In the late sixties and seventies, the Lord Mayor of Belfast's official mode of transport was a stately Rolls-Royce Phantom VI.
This car was, without doubt, the finest mode of transport the first citizen has ever used; nothing has matched it ever since.
I have attempted, in vain, to obtain information from Belfast City Council about earlier mayoral transport.
Remarkably enough, I gather that the Lord Mayor's was the very first Phantom VI ever produced and was the official mayoral car from 1968 until 1978, when Belfast City Council sold it.
The Lord Mayor of London still uses one.
The then Councillor David Cook may have been Belfast's last mayoral occupant of the Phantom VI, which was navy blue in colour with the first citizen's registration number 1 WZ.
It even had a little pennant on the bonnet and a coat-of-arms mounted on its roof.
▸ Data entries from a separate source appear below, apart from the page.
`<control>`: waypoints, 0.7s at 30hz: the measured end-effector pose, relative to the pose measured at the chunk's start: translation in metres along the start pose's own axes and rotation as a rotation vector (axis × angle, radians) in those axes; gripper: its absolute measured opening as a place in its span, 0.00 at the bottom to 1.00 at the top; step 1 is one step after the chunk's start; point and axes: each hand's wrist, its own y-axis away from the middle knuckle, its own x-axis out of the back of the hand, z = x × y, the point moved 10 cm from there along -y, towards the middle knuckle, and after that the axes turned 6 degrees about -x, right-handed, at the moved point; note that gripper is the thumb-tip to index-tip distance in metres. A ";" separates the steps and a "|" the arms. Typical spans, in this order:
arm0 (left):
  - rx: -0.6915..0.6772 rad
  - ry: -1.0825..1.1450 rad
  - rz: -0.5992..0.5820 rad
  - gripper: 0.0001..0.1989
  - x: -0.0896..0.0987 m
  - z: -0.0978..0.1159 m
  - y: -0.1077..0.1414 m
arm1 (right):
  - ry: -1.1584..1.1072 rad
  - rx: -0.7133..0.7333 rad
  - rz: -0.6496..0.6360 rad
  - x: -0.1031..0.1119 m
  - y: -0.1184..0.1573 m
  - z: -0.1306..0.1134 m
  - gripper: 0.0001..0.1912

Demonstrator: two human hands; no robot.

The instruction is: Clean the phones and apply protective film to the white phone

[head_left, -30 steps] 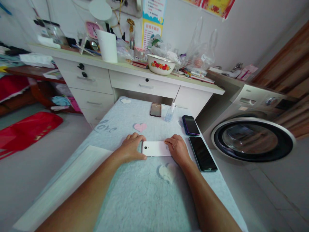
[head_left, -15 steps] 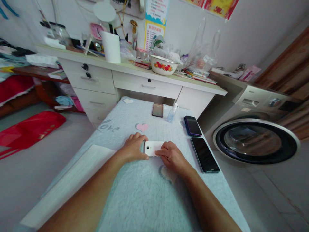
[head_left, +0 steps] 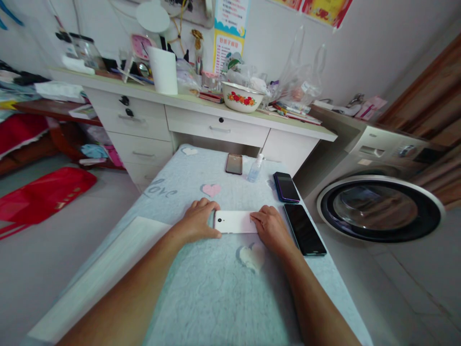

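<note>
A white phone point(head_left: 236, 222) lies back up on the pale blue cloth of the table point(head_left: 216, 298), its camera at the left end. My left hand point(head_left: 200, 220) grips that left end between thumb and fingers. Over the phone's right end, my right hand point(head_left: 271, 226) has its fingers bent and pressed together against the white back; whether anything small is between them is hidden. Two dark phones, one point(head_left: 287, 187) behind the other point(head_left: 304, 230), lie to the right of my right hand.
Farther back on the cloth are a brown-edged phone or case point(head_left: 234, 164) and a clear spray bottle point(head_left: 255, 168). A long white strip point(head_left: 101, 274) lies under my left forearm. Beyond stands a cluttered desk point(head_left: 201, 102), with a washing machine point(head_left: 374, 163) at the right.
My right hand has slid right along the white phone, from near its middle to its right end, uncovering more of the back. My left hand stays at the camera end.
</note>
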 end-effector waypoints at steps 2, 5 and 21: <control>-0.001 -0.003 0.003 0.32 0.000 0.000 0.000 | 0.003 0.022 -0.017 -0.005 0.000 -0.009 0.13; -0.004 -0.007 0.005 0.32 0.000 0.001 -0.001 | -0.008 0.103 -0.034 -0.013 0.001 -0.030 0.12; -0.002 -0.019 0.009 0.31 0.001 0.002 -0.001 | -0.153 0.342 -0.096 -0.016 0.015 -0.091 0.12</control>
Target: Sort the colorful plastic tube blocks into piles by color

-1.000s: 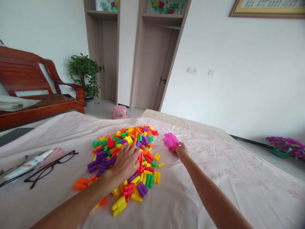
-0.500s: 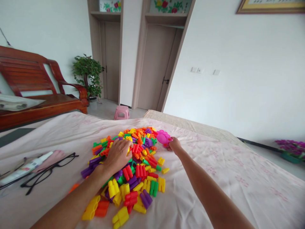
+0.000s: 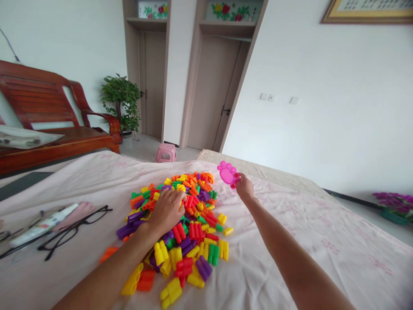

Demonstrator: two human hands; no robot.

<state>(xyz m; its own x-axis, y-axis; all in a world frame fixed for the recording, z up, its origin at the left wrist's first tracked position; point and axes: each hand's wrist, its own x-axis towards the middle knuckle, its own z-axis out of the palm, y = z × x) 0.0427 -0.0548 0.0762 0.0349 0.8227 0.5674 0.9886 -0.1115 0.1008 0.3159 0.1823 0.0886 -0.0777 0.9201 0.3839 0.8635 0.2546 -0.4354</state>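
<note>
My left hand [image 3: 168, 209] lies on a heap of bullet-shaped plastic building blocks [image 3: 196, 230] in red, yellow, green, purple and orange. Its fingers are curled down into the heap, and what they hold, if anything, is hidden. A yellow block [image 3: 181, 188] shows just beyond the knuckles. My right hand [image 3: 244, 187] is closed on the lower right end of a bright pink paw-shaped plastic toy [image 3: 227, 174]. This toy is held up above the cloth, to the right of the heap's far end, with its rounded lobes pointing up and left.
A pale flowered cloth [image 3: 274, 271] lies under everything. To the left are black-framed glasses [image 3: 69, 230], a white tube [image 3: 45, 224] and a pink cloth [image 3: 77, 214]. Beyond stand a pink stool [image 3: 166, 153], a wooden bench [image 3: 54, 116] and a potted plant [image 3: 121, 101].
My right hand has lifted the pink paw-shaped toy up and away from the heap's edge. My left hand stays on the heap. The whole view has shifted slightly.
</note>
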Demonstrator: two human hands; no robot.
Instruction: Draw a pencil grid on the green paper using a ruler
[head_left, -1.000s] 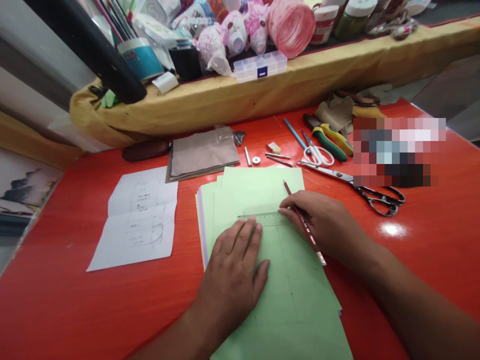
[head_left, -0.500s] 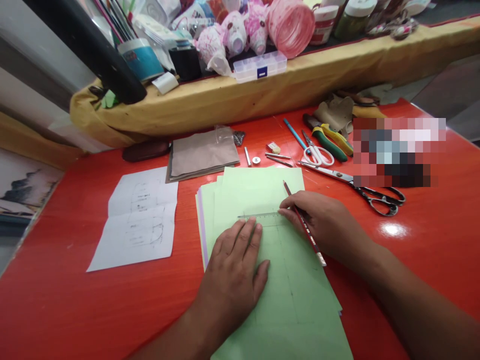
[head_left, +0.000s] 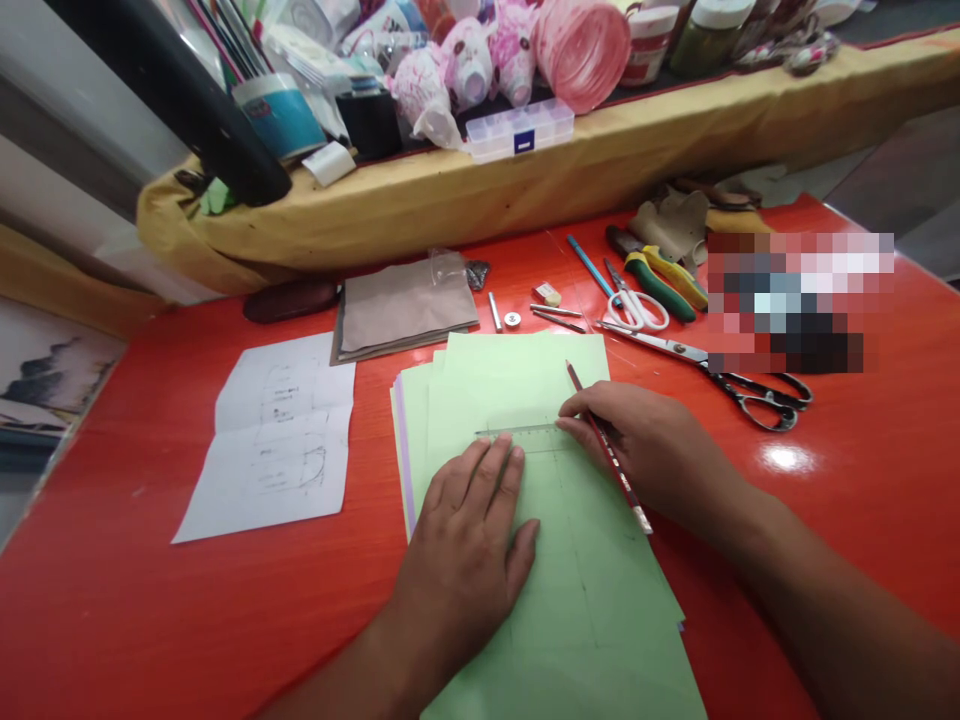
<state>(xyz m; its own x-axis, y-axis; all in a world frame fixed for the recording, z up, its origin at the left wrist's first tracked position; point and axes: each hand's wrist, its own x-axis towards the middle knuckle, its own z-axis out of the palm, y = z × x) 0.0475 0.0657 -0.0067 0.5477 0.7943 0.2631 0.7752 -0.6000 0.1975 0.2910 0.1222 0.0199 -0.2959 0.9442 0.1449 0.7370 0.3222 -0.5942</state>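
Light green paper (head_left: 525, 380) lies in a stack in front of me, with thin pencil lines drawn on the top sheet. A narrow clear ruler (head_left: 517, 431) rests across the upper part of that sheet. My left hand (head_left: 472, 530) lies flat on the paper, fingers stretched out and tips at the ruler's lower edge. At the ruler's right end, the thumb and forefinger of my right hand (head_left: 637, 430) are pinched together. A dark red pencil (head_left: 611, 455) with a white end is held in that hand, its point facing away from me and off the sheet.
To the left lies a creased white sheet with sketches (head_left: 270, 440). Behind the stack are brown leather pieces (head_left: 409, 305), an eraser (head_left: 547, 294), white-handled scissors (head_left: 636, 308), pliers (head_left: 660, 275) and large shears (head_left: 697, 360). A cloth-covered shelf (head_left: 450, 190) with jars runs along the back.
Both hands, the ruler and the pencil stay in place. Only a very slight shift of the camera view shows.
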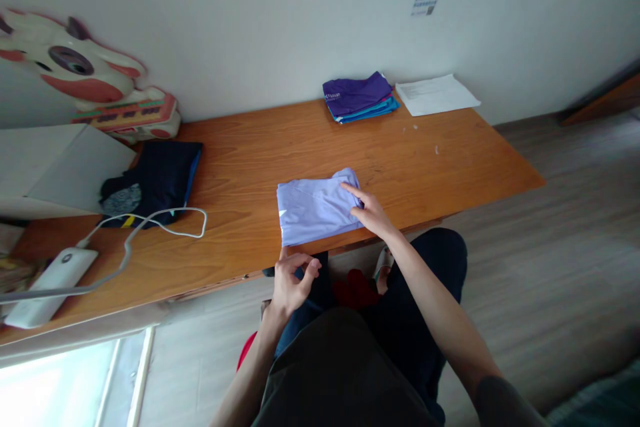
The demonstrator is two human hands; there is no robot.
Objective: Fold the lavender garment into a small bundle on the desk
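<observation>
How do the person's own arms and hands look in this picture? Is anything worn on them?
Both forearms are bare: no sleeves reach into view. The left hand and the right hand wear no gloves, and no ring, watch or bracelet shows. Both arms are slender and long; no markings can be made out.

A bench (240, 167) runs across the middle of the frame, its far edge against the wall. Near its front edge, at frame centre, lies a folded shirt (315, 208). The right hand (370, 212) rests on the shirt's right end; the left hand (293, 281) sits just below the bench edge, under the shirt's lower left corner. Toward the upper centre, against the wall, is a stack of folded clothes (357, 97), with a sheet of paper (436, 94) just to its right. At centre left lies a loose garment (153, 181), a cable (165, 221) looping before it. At lower left sits a power bank (47, 283); at upper left, a toy (85, 77).
</observation>
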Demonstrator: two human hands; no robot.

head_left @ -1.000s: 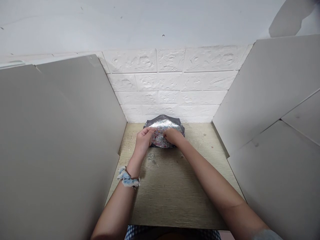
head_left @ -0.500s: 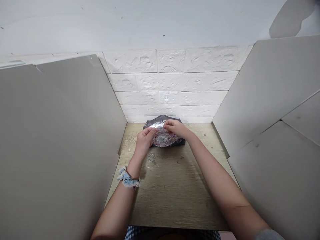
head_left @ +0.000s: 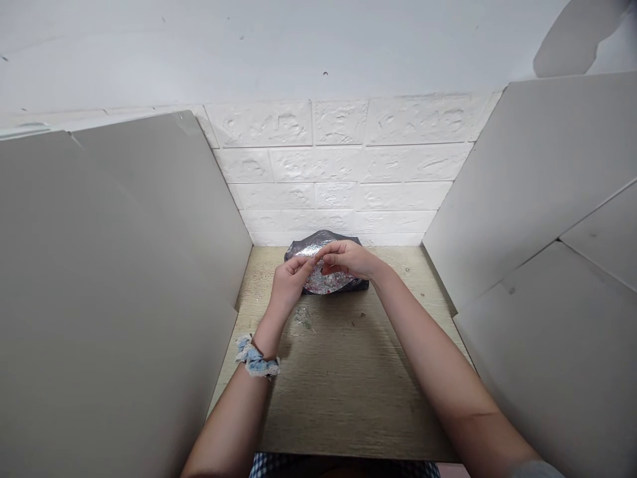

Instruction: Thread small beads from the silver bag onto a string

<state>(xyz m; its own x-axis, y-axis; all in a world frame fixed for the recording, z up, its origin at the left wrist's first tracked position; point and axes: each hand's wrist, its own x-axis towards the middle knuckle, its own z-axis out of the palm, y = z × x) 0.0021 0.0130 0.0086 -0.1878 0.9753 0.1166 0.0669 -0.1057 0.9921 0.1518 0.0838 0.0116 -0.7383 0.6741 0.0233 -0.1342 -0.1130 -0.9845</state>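
Note:
A dark pouch (head_left: 326,236) with a silvery lining lies open at the back of the table, full of small pink, white and clear beads (head_left: 326,284). Over its mouth my left hand (head_left: 290,281) is closed in a pinch. My right hand (head_left: 351,259) is also pinching, its fingertips meeting those of the left above the beads. Whatever sits between the fingertips is too small to make out. In front of the pouch, close to my left wrist, lies a small clear, tangled clump (head_left: 302,317), perhaps of thread or beads.
Grey panels stand along the left (head_left: 149,265) and right (head_left: 522,219) of the wooden table (head_left: 343,392). A white brick-patterned wall (head_left: 338,166) closes off the back. Tiny bits (head_left: 362,315) are scattered on the tabletop. A blue scrunchie (head_left: 257,358) circles my left wrist.
My right hand has moved left, and its fingertips have come together with those of my left hand. The left hand has shifted slightly right. The pouch stays in place.

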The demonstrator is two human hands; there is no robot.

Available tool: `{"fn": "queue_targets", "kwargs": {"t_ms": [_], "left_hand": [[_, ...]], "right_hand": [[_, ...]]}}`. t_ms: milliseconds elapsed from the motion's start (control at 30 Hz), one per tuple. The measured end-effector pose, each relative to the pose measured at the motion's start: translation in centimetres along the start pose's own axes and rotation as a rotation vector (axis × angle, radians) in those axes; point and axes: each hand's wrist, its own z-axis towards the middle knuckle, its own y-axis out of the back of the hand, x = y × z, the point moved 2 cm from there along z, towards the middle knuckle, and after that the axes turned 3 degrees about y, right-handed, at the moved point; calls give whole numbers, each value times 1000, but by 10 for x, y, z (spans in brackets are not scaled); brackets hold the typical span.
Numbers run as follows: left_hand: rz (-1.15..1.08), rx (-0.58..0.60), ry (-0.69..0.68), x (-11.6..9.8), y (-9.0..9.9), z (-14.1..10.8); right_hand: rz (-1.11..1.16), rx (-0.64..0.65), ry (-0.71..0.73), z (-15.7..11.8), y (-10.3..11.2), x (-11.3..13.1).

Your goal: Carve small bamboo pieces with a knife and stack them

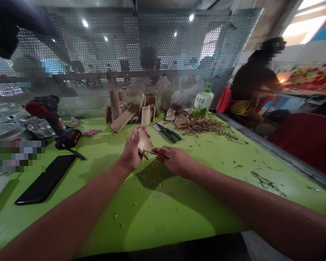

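One wood piece [145, 141] in closed left grip [131, 153], red-handled tool [153, 153] in closed right grip [176, 159].

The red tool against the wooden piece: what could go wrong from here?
1. The red tool in the right hand points its metal tip toward the left hand, so a slip might nick that hand.
2. The wooden piece seems to be held above the green tabletop by the left hand, with no other support visible; it could twist under pressure.
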Motion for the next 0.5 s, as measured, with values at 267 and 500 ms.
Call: {"fn": "queue_targets", "kwargs": {"t_ms": [267,500], "left_hand": [[-114,-107,2,2,-3,-1],[-179,-188,59,7,-6,-4]], "right_hand": [[0,15,-70,-1,-1,4],[-77,-19,-57,4,-8,-1]]}}
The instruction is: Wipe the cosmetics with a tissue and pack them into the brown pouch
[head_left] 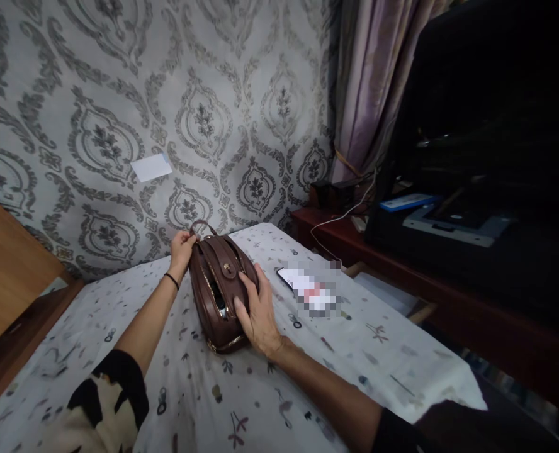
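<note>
One brown bag (225,288) lies on the printed sheet (369,358), a phone (305,286) to its right; my left hand (182,249) pinches the bag's far-left corner, my right hand (260,318) rests, loosely spread, against its right side.

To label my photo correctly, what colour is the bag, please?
The bag is dark brown; it shows best in the head view.

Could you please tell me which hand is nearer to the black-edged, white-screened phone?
The right hand, touching the brown leather-look bag left of the phone; the left hand is farther, at the bag's far end.
</note>
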A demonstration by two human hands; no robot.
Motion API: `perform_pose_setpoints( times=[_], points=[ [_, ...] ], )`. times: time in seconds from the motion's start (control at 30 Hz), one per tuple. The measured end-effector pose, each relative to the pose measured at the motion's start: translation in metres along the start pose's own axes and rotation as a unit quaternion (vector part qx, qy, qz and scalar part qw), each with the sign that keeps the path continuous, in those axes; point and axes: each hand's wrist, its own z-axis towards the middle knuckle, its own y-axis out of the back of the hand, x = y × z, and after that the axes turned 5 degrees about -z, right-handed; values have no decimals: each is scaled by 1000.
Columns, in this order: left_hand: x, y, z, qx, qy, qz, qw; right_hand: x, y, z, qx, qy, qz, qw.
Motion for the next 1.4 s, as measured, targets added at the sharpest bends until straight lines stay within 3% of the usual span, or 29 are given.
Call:
perform_pose_setpoints(
  times=[0.2, 0.33, 0.4, 0.77, 1.1, 1.4],
  points=[
    [-25, -7, 16, 126, 61, 36, 990, 0, 1, 0, -6, 4, 3, 1000],
    [-36, -23, 25, 215, 92, 68, 970, 2, 3, 1, 0, 3, -2, 1000],
    [-37, -32, 28, 232, 95, 91, 964, 3, 4, 1, 4, -1, -5, 1000],
    [-23, -44, 34, 103, 9, 165, 981, 4, 6, 3, -1, 26, -8, 1000],
    [-24, -46, 26, 89, -18, 85, 992, 4, 8, 8, -11, 56, 7, 998],
    [-36, -40, 10, 124, -54, 41, 990, 5, 9, 9, -14, 59, 2, 998]
  ],
)
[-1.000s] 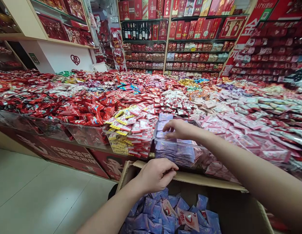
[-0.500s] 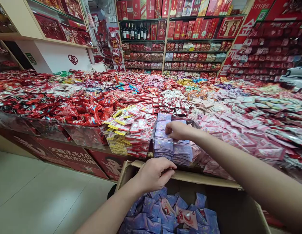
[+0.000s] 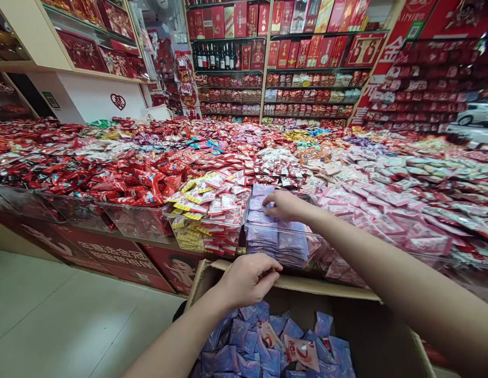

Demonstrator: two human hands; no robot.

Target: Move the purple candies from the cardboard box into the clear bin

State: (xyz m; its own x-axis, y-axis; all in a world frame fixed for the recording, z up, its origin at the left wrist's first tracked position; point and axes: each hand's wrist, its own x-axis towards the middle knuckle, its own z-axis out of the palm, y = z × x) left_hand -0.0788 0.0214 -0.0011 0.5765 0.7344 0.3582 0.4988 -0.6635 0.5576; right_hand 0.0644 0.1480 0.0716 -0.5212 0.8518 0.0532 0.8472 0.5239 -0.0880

The Queen still has a fleet of trusty Phantoms, including at least two Phantom VI state limousines.
As a boy I was in awe of this car, a true symbol of authority, power and presence.
It really was quite a spectacle to behold (more so, perhaps, than some of its official occupants).
It must have been quite similar in appearance to the Queen's car, a 1977 Phantom VI presented to Her Majesty for the Silver Jubilee.
The Phantom VI was manufactured from 1968 until 1991 and a mere 374 of them were made.
The mayoral transport gradually became less grand when the Phantom VI was sold. I imagine it was simply too grand for some tastes.
The Council subsequently bought a Daimler Limousine for the first citizen; then another Daimler; then downgraded to a Jaguar car and so on. It's been in free-fall ever since.
The present mayoral transport is a BMW 7 Series - still navy blue and 1 WZ.
First published in June, 2008.
6 comments :
Do the council still install a set of ornate lamp standards outside the homes of the Lord Mayor? I recall there being 3 sets held for current LM, past LM and 1 other.
Quite disgusting that they have a 7 series, which are really too gauche. The RR could quite easily still be used. At the very least, couldn't it be a Jaguar?
One is reminded of the recent attempt (prior to latest dissident threat) to remove judges' cars. In my opinion, a judge is infinitely more entitled to be driven than a (let's face it) undistinguished Lord Mayor!
W.
The last Lord Mayor that i can remember with the lights outside the house was Grace Bannister i'm sure it was Grand Parade.At the time it seemed somewhat incongruous to see two ornate lamps on the footpath outside a semi-detached on a main road.
"It really was quite a spectacle to behold (more so, perhaps, than some of its official occupants)." - that made me laugh. Never was a truer word spoken!
I was unable to resist a little gentle humour (!).
The lamp post tradition was eventually abandoned for the precise reason alluded to by Irishlad. A sign of the times, regrettably.
As to the Mayoral Rolls, my late father was Chief Auditor for the former Belfast Corporation (Sir William Geddis was the last Lord Mayor under whom he served) and I remember him telling me that that car was the cause of serious wallet damage. By the time he retired he had lost count of the repair and maintenance invoices he had been required to approve. Mind you the Daimler that replaced it was without doubt the ugliest conveyance of all time.